Pria muda itu mendongak, matanya yang cerdas namun lelah menatap Fang Han.
"Kau... kau menghancurkan botol Yue? Luar biasa. Kekuatan apa yang kau gunakan tadi? Itu bukan Qi biasa," tanya pria muda itu dengan nada penasaran yang tinggi, seolah ia tidak sedang dalam bahaya.
Fang Han mendekat, mencoba memotong rantai tulang itu dengan jarinya yang dilapisi energi abu-abu. "Aku Fang Han. Siapa kau? Dan kenapa wanita gila itu mengurungmu?"
Pria muda itu berdiri setelah rantainya hancur menjadi debu di bawah sentuhan Nirwana Sunya.
"Namaku adalah Mu Chen. Aku adalah seorang apoteker alkemis. Yue menculikku karena dia butuh pengetahuanku untuk menciptakan racun yang bisa membunuh praktisi tingkat Pondasi Dasar. Terima kasih telah membebaskanku, meskipun caramu tadi hampir saja menghapus keberadaanku juga."

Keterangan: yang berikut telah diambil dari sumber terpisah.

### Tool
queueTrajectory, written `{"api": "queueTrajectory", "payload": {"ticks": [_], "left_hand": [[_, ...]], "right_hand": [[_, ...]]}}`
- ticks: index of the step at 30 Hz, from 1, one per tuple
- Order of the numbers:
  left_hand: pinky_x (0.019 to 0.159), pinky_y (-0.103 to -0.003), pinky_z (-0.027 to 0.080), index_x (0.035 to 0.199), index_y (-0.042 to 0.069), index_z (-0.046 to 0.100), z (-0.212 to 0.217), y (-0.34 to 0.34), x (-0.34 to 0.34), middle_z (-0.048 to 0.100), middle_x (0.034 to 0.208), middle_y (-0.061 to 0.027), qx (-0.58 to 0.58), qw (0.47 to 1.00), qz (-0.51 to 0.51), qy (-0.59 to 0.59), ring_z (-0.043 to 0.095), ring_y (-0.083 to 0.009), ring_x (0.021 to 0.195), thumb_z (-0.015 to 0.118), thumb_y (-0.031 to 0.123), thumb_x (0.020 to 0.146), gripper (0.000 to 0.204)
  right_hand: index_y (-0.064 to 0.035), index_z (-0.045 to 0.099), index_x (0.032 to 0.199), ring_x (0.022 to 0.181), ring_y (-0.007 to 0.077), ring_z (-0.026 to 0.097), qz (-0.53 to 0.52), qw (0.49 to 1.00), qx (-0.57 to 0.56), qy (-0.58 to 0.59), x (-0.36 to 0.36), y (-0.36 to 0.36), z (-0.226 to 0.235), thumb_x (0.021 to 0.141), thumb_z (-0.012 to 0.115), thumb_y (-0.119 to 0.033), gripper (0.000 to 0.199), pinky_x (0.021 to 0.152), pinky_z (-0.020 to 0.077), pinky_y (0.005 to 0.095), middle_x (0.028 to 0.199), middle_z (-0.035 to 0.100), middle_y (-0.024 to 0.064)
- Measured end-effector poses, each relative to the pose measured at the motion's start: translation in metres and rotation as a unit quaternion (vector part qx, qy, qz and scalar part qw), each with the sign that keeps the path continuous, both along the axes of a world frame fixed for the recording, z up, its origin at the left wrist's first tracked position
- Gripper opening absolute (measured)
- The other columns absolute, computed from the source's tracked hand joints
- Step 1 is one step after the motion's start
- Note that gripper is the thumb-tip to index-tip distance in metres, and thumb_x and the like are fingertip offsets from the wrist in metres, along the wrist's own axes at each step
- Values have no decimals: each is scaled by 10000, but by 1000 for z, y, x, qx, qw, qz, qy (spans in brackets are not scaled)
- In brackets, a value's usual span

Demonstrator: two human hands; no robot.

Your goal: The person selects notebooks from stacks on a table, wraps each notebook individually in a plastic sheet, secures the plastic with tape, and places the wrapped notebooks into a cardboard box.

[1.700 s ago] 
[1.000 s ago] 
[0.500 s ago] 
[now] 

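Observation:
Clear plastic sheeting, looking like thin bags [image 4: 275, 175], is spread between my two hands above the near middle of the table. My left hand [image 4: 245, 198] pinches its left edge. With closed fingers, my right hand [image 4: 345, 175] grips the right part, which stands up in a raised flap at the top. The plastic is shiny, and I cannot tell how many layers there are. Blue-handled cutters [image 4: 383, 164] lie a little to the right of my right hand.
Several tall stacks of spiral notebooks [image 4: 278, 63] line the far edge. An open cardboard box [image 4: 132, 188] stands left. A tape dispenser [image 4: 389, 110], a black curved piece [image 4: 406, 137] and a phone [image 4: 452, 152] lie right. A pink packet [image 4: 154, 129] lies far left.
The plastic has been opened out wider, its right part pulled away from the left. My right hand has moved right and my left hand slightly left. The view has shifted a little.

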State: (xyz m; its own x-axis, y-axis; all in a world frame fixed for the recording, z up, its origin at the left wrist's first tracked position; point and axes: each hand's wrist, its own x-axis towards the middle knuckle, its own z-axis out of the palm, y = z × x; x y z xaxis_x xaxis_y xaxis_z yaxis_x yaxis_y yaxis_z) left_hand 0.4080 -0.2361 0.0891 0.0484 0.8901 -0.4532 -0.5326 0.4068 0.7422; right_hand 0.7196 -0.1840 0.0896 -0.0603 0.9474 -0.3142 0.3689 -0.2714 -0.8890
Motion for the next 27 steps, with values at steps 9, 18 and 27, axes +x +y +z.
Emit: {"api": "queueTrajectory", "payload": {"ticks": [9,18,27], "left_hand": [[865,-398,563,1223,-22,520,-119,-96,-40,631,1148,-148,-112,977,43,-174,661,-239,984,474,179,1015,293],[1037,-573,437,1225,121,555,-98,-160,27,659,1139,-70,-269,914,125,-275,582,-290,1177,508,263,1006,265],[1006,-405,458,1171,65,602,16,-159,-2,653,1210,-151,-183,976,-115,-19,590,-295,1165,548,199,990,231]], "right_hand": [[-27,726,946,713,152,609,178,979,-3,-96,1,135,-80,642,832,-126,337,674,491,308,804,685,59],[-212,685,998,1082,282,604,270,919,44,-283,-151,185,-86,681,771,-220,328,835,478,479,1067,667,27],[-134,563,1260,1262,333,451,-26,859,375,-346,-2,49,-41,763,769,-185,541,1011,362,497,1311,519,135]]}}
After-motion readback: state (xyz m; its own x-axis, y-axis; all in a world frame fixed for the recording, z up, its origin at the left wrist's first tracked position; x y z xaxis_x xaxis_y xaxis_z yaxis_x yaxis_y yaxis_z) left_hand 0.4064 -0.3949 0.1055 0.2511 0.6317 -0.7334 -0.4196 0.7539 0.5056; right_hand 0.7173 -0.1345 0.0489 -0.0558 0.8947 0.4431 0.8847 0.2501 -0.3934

Si Penelan Cahaya mendekat, menatap Mu Chen dengan penuh selidik.
"Seorang alkemis dari klan Mu? Menarik. Han-er, dia mungkin orang yang kau butuhkan. Dia tahu cara mengolah Bunga Hati Langit agar tidak menjadi racun mematikan saat diberikan pada pamanmu."
Mu Chen menatap Si Penelan Cahaya dengan kaget. "Kau... kau tahu tentang klan Mu? Dan kau tahu tentang bahaya Bunga Hati Langit? Siapa kau sebenarnya, orang tua?"
Si Penelan Cahaya hanya tertawa kecil.
"Hanya seorang pengembara yang sudah terlalu banyak melihat kematian. Mu Chen, jika kau ingin hidup, ikutlah dengan pemuda ini. Dia sedang menuju Puncak Menangis."
Mu Chen tampak ragu sejenak, namun ia melihat ke arah Fang Han yang kini tampak begitu rapuh namun mematikan.
"Puncak Menangis? Itu adalah bunuh diri. Tapi... melihat apa yang kau lakukan pada Yue tadi, mungkin ada peluang satu banding sejuta. Aku akan ikut. Tapi kita punya masalah besar."
Fang Han menoleh tajam. "Masalah apa lagi?"
"Penjaga wilayah tengah lembah ini," bisik Mu Chen. "Yue hanyalah pelayan di depan dia. Sang Raja Cermin, musuh yang tidak bisa kau sentuh dan tidak bisa kau lukai."
Mereka bertiga melanjutkan perjalanan menembus jantung Lembah Seribu Racun. Lingkungan di sekitar mereka mulai berubah. Pohon-pohon dan tanah perlahan menghilang, digantikan oleh struktur-struktur kristal yang memantulkan bayangan mereka dari segala arah.
Tiba-tiba, jalan di depan mereka tertutup oleh dinding kaca raksasa yang muncul dari bawah tanah. Di mana pun mereka menoleh, mereka hanya melihat pantulan diri mereka sendiri.
"Selamat datang di istanaku, para pencari maut," sebuah suara yang dingin dan bergema terdengar dari segala arah.